European Data Infrastructure receives additional €19million to expand its services
EUDAT (pan-European Data Infrastructure) offers a complete set of research data services to all European scientists and researchers, enabling them to preserve, find, access, and process data in a trusted environment. It recently received an additional €19million to expand its services.
In February 2015, EUDAT launched a pilot with the PRACE project that offers data storage of up to 1PB at one or several of the 12 EUDAT sites for at least 24 months, free of charge, after the end of a PRACE computational grant.
In May 2015, EUDAT will launch the first of two Calls inviting scientific communities to make use of research data services and consortium expertise to collaboratively tackle data challenges.

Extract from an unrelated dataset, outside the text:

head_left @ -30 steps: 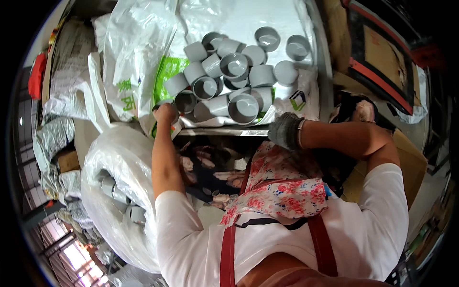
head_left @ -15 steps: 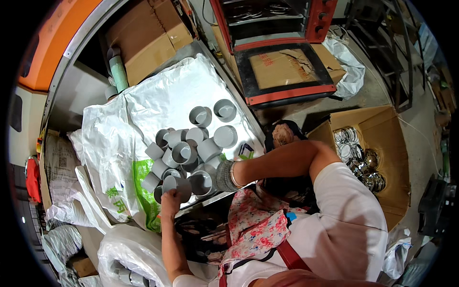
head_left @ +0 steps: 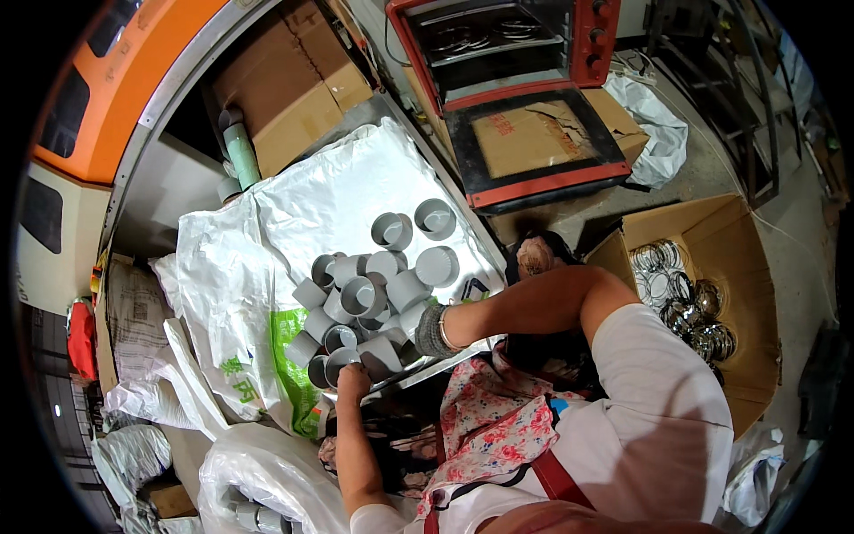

EPCC has both strategic and technical roles in EUDAT2020. As one of the core data centres, our technical role combines the deployment and operation of the main EUDAT services with research and development into rich Web-facing interfaces for data access and management. On the strategic side, we lead the policy and service strategy activity and will be the principal authors of the future EUDAT business plan.
Rob Baxter, EPCC
European Digital Single Market
The creation of a dynamic Digital Single Market is a key aspect of the effort to energise the European economy, and its impact extends to the whole of society. Research e-Infrastructures like EUDAT make a vital contribution to encouraging investment in the Digital Single Market by identifying and proposing solutions to barriers to the development of an e-infrastructure ecosystem.
EUDAT recently received a further €19 million to continue laying the foundations for that data infrastructure, as part of the EC’s plans to establish a European data service infrastructure with 100 nodes (40 high-end and 60 medium-end) located in places such as universities, research laboratories and research organisations.
Building trust and sharing workload
“There is no fundamental reason why a Research Infrastructure can not obtain its e-infrastructure from a national centre or some other service provider. But why is this not done or, at least, not done enough? If we want to share the workload optimally and let everyone concentrate on what they do best – for example researchers on research, and e-infrastructure providers on running the ICT services – we need to build trust between all of them. And if technology providers remember to develop services in a user-driven mode, it will help”. Kimmo Koski, Managing Director, CSC – IT Center for Science & EUDAT Coordinator
EUDAT’s services are designed, built and implemented according to the needs of its user communities, who can access a suite of common data services that support multiple research communities and individuals. These services are offered across a resilient network that connects general purpose data-centres and community-specific data repositories in 33 organisations across 15 European nations. Currently EUDAT interacts with and serves 29 scientific communities and plans to increase this to over 50 communities in the next 3 years.
EUDAT receives funding from the European Union’s Horizon 2020 programme, DG Connect e-Infrastructures Unit under contract number 654065.